So I have been doing quiet things - reading some poetry (That Kind of Sleep by Susan Atefat-Peckham, one of the books I picked up Labor Day weekend at the Freer), not about death, but about a loss of cultural identity that happens in one generation when a family immigrates to another country, and a short story by Italo Calvino, Pesci grossi, pesci piccoli (Big Fish, Little Fish), in which (spoiler ahead) a woman whose heart is broken stops crying after being saved from an octopus that was squeezing her neck with one of its tentacles. Sorry if I ruined that for anyone. Poetically (more spoiler) the man who saved her from the octopus hacked it up and gave it to her to take home and cook for dinner. So I liked that story, because I would like to feast upon the dead remains of the things that trouble me, especially if that meant eating octopus.

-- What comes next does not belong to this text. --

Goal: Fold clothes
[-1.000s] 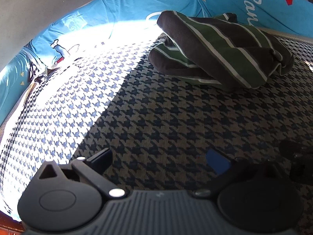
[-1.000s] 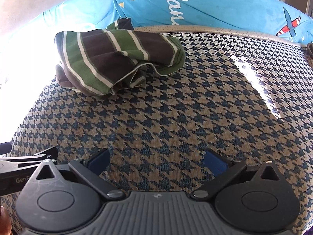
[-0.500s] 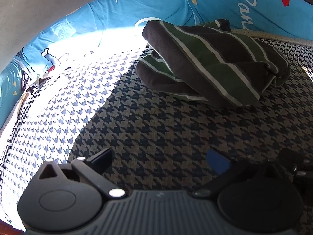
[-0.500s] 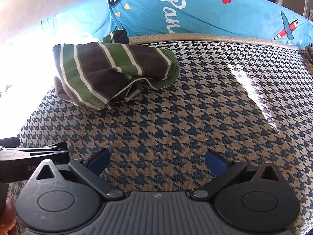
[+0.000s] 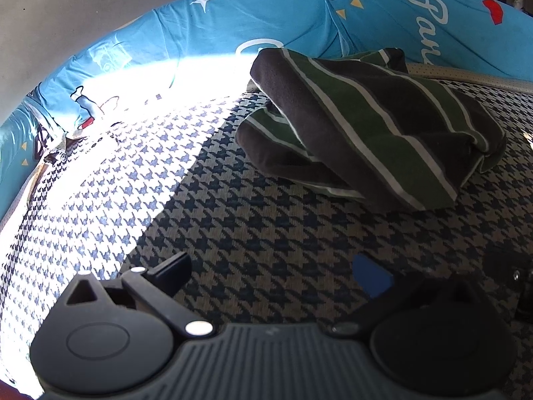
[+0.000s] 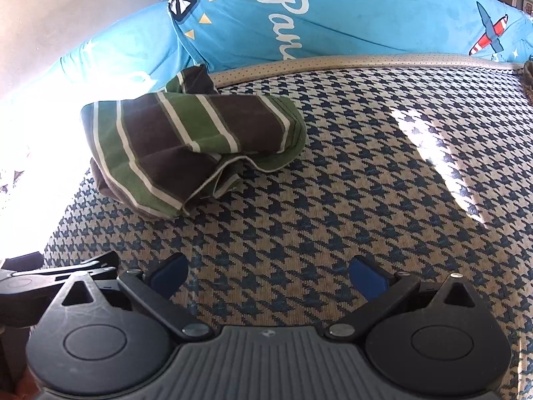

How much I would like to float a candle on a little boat out to sea tonight, or let a lighted paper lantern rise into the air. How much I would love to gather in at Genova with all of the people I love there. Someday. Speriamo.

Saturday, September 06, 2008

The Downside of Pictures, and the Silver Lining

So last night I stayed up late working on the pictures from Staglieno Cemetery in Genova. Yes, I AM trying to get my Europe pictures up! But I want them to be cool so it is taking some time! Anyway, now it's 5:20 a.m. and I just woke up from VIVID dreams of being in Europe. Not of being in one specific place, it was just Europe, and so very Europe, and I was looking at a map figuring out my day and running out of time to see everything, and then I woke up. Mercifully, it's Saturday so I don't have to face going in to work with my heart torn out and stomped all over with disappointment - the letdown I'm feeling is seriously and truly painful. Maybe I will try to go back to sleep and see if I can go back - or at least give myself the morphine of distance from reality!

Now that I'm thinking, though, today we should experience some hurricane rain - so today has its excitement too. It's not Europe, but it's Saturday (THANK HEAVENS) and a good storm is a fun thing. So today I guess the clouds are the silver lining. Maybe I can face reality after all.